═════ DATASET EXTRACT ═════
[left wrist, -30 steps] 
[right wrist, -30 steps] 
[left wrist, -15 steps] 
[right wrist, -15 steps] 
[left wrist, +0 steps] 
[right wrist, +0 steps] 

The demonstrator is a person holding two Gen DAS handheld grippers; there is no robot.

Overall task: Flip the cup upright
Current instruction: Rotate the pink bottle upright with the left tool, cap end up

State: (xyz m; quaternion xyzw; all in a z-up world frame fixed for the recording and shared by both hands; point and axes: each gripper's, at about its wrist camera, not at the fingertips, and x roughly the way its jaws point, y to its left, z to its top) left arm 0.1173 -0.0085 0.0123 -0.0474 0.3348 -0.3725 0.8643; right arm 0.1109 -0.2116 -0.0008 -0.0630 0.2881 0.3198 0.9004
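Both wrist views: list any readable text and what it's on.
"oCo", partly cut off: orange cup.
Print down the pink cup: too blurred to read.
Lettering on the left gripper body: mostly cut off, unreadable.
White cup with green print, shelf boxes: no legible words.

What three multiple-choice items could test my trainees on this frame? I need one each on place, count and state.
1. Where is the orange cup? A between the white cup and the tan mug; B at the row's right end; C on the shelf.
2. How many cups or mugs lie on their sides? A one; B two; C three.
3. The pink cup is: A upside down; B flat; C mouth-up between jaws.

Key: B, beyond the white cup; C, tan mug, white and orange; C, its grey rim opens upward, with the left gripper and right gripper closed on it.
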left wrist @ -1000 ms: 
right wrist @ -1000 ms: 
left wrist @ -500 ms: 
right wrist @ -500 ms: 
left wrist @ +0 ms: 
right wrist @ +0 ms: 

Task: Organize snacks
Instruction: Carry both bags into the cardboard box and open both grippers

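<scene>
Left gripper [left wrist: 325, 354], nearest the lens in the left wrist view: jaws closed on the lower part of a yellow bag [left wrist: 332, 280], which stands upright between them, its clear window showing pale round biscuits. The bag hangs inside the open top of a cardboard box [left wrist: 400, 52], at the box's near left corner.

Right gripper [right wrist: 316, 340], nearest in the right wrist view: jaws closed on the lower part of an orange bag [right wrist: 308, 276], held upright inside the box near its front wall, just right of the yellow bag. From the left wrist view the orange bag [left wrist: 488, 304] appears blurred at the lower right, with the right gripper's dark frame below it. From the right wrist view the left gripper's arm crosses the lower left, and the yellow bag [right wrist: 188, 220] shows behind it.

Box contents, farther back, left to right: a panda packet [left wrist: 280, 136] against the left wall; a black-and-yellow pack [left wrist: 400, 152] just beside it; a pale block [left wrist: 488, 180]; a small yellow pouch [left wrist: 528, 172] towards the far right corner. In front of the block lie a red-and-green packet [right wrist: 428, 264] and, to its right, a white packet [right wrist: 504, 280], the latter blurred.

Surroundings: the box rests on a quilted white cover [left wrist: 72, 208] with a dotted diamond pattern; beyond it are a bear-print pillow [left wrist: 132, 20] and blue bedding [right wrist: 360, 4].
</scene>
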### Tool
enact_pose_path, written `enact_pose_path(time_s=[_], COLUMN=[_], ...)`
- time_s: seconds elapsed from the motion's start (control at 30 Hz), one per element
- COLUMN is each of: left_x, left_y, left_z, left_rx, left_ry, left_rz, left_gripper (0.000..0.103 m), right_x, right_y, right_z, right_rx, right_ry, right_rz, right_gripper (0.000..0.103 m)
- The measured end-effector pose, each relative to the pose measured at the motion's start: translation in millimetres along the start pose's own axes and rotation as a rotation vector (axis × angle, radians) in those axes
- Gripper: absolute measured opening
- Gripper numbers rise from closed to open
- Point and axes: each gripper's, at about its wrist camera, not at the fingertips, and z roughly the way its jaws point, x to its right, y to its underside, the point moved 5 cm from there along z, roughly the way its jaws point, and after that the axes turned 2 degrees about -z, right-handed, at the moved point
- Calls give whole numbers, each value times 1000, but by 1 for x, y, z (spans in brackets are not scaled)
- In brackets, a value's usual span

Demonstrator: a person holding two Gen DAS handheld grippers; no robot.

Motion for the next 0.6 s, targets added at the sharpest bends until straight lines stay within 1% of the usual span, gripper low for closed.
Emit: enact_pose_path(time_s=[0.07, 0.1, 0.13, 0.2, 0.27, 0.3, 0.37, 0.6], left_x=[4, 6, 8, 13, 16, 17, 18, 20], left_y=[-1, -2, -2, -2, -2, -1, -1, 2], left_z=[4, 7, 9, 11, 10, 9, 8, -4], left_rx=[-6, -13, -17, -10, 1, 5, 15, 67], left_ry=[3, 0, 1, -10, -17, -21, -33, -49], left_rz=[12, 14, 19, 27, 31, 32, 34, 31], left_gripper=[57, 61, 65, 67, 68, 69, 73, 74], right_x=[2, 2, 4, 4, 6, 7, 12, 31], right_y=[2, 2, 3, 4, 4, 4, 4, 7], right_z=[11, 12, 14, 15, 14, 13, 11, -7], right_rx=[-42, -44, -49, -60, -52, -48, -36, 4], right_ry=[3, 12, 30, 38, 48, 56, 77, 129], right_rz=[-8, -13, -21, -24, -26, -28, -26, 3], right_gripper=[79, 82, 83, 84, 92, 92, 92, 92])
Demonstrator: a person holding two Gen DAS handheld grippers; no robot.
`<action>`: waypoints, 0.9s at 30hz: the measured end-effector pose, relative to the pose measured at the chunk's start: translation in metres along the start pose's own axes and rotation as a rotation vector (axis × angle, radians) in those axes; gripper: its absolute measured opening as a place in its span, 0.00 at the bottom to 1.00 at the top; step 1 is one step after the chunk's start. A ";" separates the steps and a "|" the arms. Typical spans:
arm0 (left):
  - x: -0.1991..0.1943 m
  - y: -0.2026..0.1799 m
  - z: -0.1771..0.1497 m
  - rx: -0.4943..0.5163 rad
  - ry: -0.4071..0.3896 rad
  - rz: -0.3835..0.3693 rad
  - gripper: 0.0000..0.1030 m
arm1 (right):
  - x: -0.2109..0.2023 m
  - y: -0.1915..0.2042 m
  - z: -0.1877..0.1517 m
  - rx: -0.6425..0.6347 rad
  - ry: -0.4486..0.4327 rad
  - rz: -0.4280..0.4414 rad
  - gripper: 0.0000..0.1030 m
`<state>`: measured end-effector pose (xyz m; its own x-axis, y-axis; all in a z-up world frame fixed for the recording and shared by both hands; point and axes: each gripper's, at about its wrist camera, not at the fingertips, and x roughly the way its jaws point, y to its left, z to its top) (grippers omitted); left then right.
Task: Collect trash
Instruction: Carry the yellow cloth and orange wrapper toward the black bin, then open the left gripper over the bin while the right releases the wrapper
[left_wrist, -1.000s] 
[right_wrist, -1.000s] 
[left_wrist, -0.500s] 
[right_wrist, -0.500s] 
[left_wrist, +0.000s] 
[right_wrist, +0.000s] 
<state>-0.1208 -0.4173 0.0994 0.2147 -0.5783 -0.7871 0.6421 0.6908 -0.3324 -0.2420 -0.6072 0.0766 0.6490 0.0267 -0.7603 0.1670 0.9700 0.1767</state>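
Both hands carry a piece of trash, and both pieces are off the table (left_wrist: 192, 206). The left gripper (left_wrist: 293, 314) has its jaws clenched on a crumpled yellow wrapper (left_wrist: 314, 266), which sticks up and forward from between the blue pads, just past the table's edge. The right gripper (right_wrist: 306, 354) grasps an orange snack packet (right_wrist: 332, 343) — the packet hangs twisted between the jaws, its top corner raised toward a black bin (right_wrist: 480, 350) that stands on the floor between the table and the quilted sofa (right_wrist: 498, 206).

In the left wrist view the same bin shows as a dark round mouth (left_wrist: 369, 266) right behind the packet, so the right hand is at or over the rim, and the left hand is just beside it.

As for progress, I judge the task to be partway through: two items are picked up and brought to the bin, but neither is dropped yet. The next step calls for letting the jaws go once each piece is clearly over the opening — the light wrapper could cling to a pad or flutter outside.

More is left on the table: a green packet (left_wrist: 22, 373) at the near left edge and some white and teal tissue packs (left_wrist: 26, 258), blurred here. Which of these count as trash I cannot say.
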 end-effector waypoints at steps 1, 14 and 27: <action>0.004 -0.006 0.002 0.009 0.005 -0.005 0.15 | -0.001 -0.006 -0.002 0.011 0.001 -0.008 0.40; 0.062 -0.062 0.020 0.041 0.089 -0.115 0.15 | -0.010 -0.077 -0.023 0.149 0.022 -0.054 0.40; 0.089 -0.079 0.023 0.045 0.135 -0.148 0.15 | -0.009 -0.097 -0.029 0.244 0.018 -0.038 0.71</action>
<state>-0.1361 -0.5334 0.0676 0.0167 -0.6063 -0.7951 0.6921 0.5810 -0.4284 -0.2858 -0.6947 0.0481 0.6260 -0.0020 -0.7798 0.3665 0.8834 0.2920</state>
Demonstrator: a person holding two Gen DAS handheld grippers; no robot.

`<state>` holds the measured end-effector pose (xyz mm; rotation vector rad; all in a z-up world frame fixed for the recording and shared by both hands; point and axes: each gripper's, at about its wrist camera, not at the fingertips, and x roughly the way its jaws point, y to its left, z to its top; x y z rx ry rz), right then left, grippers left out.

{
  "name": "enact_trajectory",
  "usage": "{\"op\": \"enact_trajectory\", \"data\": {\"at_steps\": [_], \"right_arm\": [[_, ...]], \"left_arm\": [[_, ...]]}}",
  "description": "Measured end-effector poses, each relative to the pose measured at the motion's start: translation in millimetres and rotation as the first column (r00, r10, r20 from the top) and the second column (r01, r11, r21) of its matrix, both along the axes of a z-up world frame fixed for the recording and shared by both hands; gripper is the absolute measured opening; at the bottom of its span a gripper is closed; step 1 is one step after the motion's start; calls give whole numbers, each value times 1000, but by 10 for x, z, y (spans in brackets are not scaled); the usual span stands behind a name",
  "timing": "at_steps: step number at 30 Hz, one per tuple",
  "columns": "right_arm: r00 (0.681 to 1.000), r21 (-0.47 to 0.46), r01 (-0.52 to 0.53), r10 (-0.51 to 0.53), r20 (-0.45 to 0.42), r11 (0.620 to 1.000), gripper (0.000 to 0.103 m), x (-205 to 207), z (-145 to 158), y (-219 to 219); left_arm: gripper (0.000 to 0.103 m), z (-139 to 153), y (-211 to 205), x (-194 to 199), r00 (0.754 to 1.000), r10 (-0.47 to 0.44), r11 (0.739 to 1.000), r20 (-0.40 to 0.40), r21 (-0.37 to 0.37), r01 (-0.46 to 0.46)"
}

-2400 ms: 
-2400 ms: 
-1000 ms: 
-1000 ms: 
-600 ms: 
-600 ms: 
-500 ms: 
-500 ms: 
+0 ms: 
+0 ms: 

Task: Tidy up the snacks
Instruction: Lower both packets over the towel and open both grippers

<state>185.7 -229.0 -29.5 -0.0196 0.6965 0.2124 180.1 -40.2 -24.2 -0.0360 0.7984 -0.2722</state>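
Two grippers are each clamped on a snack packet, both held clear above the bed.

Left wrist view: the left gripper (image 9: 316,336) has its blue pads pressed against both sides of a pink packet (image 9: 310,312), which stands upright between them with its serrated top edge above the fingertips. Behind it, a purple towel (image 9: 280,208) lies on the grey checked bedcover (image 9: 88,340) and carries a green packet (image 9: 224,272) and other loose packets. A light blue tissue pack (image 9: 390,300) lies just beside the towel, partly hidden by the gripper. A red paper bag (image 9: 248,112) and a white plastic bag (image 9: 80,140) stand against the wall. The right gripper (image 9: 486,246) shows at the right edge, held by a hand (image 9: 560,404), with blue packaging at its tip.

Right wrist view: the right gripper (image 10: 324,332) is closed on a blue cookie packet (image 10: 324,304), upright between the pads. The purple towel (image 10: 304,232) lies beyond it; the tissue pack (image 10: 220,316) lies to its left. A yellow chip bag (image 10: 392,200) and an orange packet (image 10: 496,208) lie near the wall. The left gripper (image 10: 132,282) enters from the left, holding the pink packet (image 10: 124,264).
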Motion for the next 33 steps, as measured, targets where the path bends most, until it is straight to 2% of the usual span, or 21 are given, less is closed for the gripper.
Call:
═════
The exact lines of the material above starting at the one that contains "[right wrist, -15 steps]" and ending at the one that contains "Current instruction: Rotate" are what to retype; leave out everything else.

[right wrist, -15 steps] 
[left wrist, +0 steps] 
[right wrist, +0 steps] 

The demonstrator is a person holding two Gen DAS handheld grippers; there is no robot.

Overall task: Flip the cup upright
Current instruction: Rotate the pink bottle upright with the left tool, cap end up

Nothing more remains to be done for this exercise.